Nick Petrić Howe, Senior Multimedia Editor at Nature Research, was the journalist presenting the item on the podcast.

Communicating science

Scientific research is communicated to other specialist scientists through research reports which reflect a particular genre of writing, and are written with specialist researchers in the same field as the main target readership. Such reports are usually of a quite technical nature, and (appropriately) assume that readers will have a high level of prior understanding of concepts in the field and the technical language used. Such tropes as simile and analogy certainly can sometimes feature, but generally figurative language is kept to a minimum.

Communication to a wider audience of people with a general interest in science needs to adopt a different register. As I have noted on this site before, this is quite challenging as a general public audience is likely to be very diverse in terms of its level of knowledge and understanding of background to any scientific research. Perhaps that is why as a former teacher (and so a science communicator that could make reasonably informed assumptions about the background of my audience in any particular lesson) I find the language of this type of science dissemination fascinating.

Read about science in public discourse and the media

The gist

The study discussed in the podcast reported on a line of research exploring the genomics of bladder cancer, and in particular how tumours that develop from cells that have deficiencies in the Y chromosome seem to have particular characteristics.

Put simply, tumours of this kind were likely to be inherently more damaging to the patient, although also likely to be more responsive to an existing class of medicines. (At this stage the work has largely relied on in vitro studies and 'animal models' (mice) so the implications for actual human cancer patients are reasonable, but speculative.)

The language used

The short extract of the dialogue I have transcribed above seems quite 'dense' in interesting language when de-constructed:

Y-negative cells – a new technical term?

The extract starts with reference to Y-negative cells. Earlier in the item it had been explained that some cells have no Y chromosome, or an incomplete Y chromosome. (For someone to understand this information, they would need to have some background knowledge relating to what chromosomes are, and why they are important in cells. 1 ) The term Y-negative cell therefore, given that context, refers to a cell which lacks the usual Y chromosome. 2 If such a cell turns cancerous it will give rise to a tumour which is Y-negative (as all the tumour cells are formed from the division of that cancerous cell). The published report notes "Loss of the Y chromosome (LOY) is observed in multiple cancer types, including 10-40% of bladder cancers" (Abdel-Hafiz et al., 2023), an observation which motivates the area of research.
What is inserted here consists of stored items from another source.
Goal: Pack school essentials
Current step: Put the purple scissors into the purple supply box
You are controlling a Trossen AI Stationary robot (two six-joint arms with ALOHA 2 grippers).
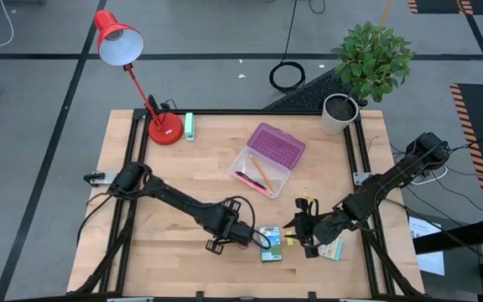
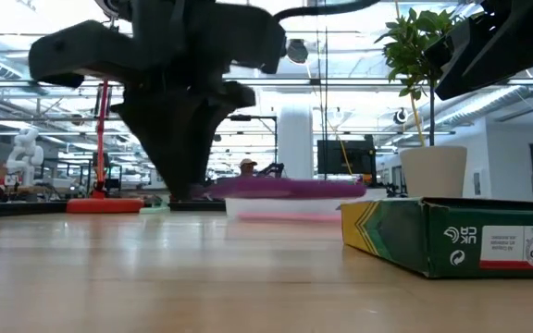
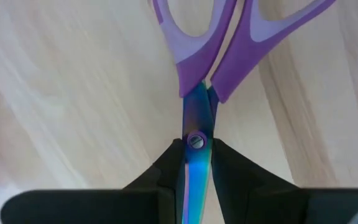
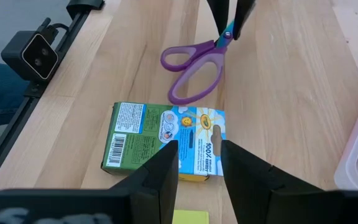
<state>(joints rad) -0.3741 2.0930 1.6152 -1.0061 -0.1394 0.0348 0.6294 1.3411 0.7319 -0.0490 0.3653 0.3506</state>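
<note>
Your left hand (image 3: 197, 186) clamps the scissors (image 3: 211, 62) by the blades.
One pair: purple handles, iridescent blades; one green-yellow crayon box (image 4: 166, 142) beneath your parted right hand (image 4: 199, 180).

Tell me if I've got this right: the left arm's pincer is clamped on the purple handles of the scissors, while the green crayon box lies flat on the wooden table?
Not quite. The left pincer grips the purple-handled scissors by their shiny metal blades, near the pivot screw, not by the handles; the left wrist view shows it. The green cardboard crayon box does lie flat on the wooden table.

Scissors (image 4: 194, 71) just beside crayon box (image 4: 163, 140), case (image 1: 267, 158) behind both.
</note>
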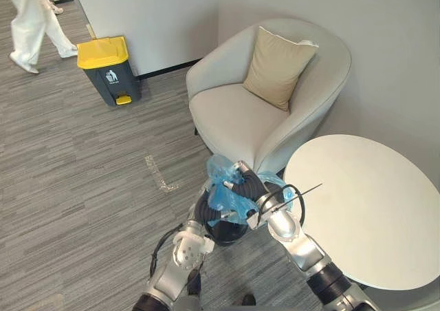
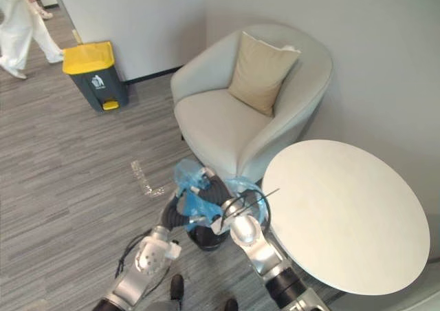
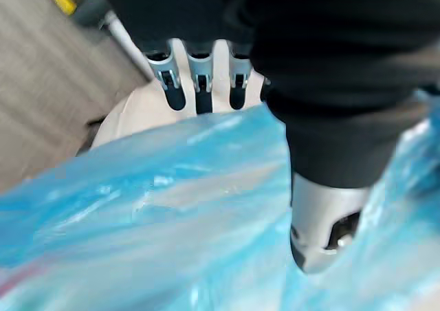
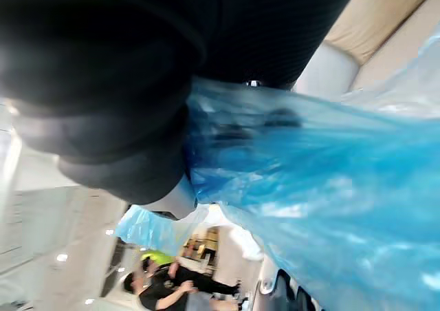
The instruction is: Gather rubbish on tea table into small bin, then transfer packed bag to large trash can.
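Head view: blue bag point(image 1: 223, 195) sits at 6 o'clock, its mouth bunched above the small bin point(image 1: 224, 235), between armchair point(image 1: 254, 111) at 12 and tea table point(image 1: 364, 208) at 4. The table top shows bare white, so I judge gathering done and bag removal to be the step in hand. Left hand point(image 3: 344, 98): thumb lies on the blue film and the fingers point(image 3: 196, 84) pass behind it, which reads as a pinch on the bag. Right hand point(image 4: 124, 84): bag emerges from under it, grasp cannot be told. To do well: confirm both holds on the rim, lift straight up with hands level until the bag clears the bin. Large trash can point(image 1: 106, 70) stands at 10 o'clock, well apart; person point(image 1: 31, 22) walks near it, so check the path first.
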You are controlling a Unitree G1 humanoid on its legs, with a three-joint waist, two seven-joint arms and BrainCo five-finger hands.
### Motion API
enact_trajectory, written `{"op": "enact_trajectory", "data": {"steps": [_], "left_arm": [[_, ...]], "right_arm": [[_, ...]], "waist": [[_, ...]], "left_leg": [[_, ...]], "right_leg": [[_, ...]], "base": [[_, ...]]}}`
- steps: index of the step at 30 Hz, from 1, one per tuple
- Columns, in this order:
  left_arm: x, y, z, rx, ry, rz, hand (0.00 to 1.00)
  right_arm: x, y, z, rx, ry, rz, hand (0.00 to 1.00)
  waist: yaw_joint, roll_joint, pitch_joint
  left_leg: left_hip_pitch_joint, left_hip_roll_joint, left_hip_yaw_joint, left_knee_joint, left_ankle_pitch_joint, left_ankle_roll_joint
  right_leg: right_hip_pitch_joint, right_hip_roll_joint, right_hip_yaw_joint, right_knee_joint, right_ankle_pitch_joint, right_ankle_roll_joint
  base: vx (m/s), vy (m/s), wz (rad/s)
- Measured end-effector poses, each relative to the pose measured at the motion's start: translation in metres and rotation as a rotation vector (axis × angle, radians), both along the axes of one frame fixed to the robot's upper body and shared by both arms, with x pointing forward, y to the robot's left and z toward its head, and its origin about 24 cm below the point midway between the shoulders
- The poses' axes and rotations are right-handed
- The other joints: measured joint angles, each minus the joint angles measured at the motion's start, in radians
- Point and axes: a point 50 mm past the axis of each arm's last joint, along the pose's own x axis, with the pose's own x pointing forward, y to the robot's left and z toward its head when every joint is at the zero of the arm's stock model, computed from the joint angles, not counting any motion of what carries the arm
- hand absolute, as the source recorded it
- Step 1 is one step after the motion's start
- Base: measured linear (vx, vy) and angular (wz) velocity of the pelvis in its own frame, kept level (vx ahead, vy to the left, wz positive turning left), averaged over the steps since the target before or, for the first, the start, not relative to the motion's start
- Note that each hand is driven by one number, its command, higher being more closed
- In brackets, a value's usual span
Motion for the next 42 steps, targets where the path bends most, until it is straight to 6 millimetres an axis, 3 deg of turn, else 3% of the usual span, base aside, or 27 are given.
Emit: {"op": "enact_trajectory", "data": {"steps": [8,17,24,25,28,29,37,42], "left_arm": [[-0.007,-0.02,0.006,0.07,-0.05,-0.12,0.0],[-0.012,-0.023,0.003,0.111,-0.043,-0.193,0.0],[-0.019,-0.025,-0.004,0.1,-0.004,-0.215,0.0],[-0.021,-0.024,-0.007,0.083,0.009,-0.217,1.0],[-0.024,-0.023,-0.013,0.059,0.046,-0.211,1.0],[-0.022,-0.023,-0.028,0.07,0.123,-0.219,1.0],[-0.004,-0.027,-0.029,0.035,0.156,-0.198,1.0],[0.003,-0.019,-0.027,-0.061,0.178,-0.122,1.0]], "right_arm": [[-0.006,0.015,0.005,0.036,0.004,0.085,1.0],[-0.012,0.029,0.026,0.077,-0.058,0.189,1.0],[-0.015,0.033,0.026,0.119,-0.017,0.24,1.0],[-0.015,0.033,0.026,0.132,-0.01,0.245,1.0],[-0.014,0.036,0.029,0.14,-0.012,0.265,1.0],[-0.015,0.039,0.03,0.144,-0.008,0.286,1.0],[-0.013,0.039,0.024,0.16,0.031,0.29,1.0],[-0.003,0.029,0.005,0.123,0.099,0.227,1.0]], "waist": [[0.0,0.0,-0.007],[-0.001,-0.016,-0.019],[-0.002,-0.017,-0.02],[-0.002,-0.017,-0.02],[-0.002,-0.017,-0.02],[-0.004,-0.02,-0.022],[-0.021,-0.023,-0.023],[-0.038,-0.023,-0.024]], "left_leg": [[0.005,-0.001,0.0,0.0,0.001,-0.001],[0.005,-0.001,0.011,0.0,0.001,-0.001],[0.005,0.0,0.018,0.0,0.001,-0.001],[0.005,0.0,0.02,0.0,0.001,-0.001],[0.005,0.008,0.026,0.0,0.0,-0.002],[0.002,0.014,0.045,0.0,-0.002,-0.005],[0.003,0.017,0.062,0.0,-0.002,-0.004],[0.005,0.017,0.067,0.0,-0.002,-0.004]], "right_leg": [[-0.003,-0.001,0.001,0.002,0.0,0.001],[-0.008,-0.001,0.012,0.0,0.002,0.003],[-0.012,-0.001,0.02,0.0,0.006,0.004],[-0.013,-0.001,0.022,0.0,0.006,0.005],[-0.018,-0.001,0.03,-0.002,0.008,0.005],[-0.025,0.004,0.052,-0.019,0.02,0.003],[-0.021,0.007,0.07,-0.035,0.041,0.002],[-0.017,0.006,0.077,-0.036,0.047,0.001]], "base": [[-0.01,0.001,0.0],[0.0,0.0,-0.02],[0.0,0.0,-0.03],[0.0,0.0,0.0],[0.0,-0.001,-0.14],[0.02,-0.011,-0.29],[0.01,0.0,-0.1],[0.01,0.003,-0.04]]}}
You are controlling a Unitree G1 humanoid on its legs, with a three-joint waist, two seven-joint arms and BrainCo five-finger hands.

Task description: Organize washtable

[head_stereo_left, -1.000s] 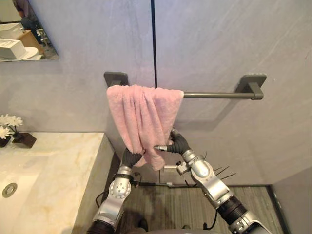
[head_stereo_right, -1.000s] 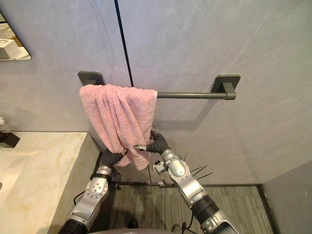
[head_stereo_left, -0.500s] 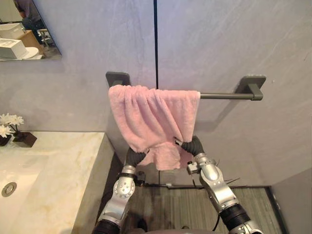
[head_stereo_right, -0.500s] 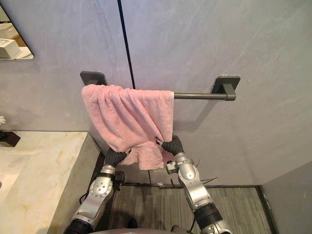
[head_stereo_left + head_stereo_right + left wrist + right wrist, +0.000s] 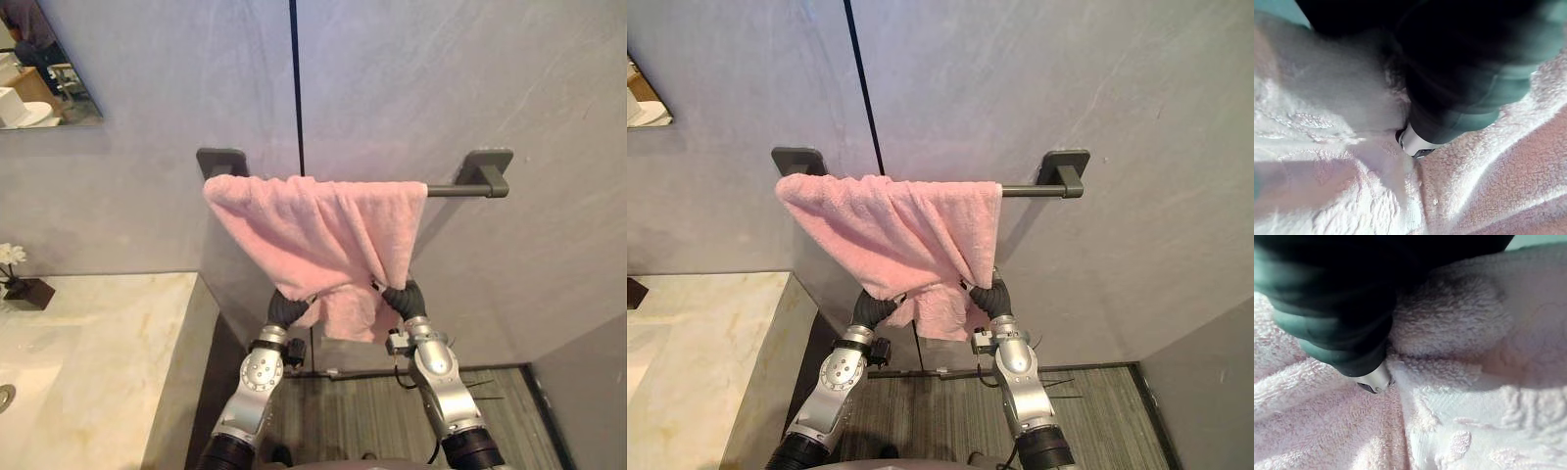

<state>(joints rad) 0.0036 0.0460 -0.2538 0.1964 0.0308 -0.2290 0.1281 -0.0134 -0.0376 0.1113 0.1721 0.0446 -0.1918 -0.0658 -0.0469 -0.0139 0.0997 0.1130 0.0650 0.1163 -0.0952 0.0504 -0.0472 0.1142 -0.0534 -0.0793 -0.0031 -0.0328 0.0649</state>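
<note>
The towel is soft, fluffy terry cloth over a matt dark metal rail. Left of and below the rail, the counter is glossy veined stone.

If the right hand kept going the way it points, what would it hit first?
The pink terry towel; the right hand points up into its hanging folds. Beyond that probably the grey wall, depth unclear.

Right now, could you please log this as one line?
towel draped over rail | left hand at its lower edge | right hand likewise
</note>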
An immune evasive environment?

The word 'evasion' appears in the title of the paper. To evade something means to avoid it, which might suggest a sense of deliberation. Immune evasion is a recognised issue, as in cancers "interactions between the immune system and the tumour occur through complex events that usually eventually climax either in successful tumour eradication or immune evasion by the tumour" (Vinay et al., 2015): that is, either the immune system destroys the cancer, or the cancer is able to grow due to some mechanism(s) that prevent the immune system killing the tumour cells. The 'immune evasive environment' then refers to the environment of the tumour's cells in a context where aspects of the normal immune mechanisms are inoperative or restricted.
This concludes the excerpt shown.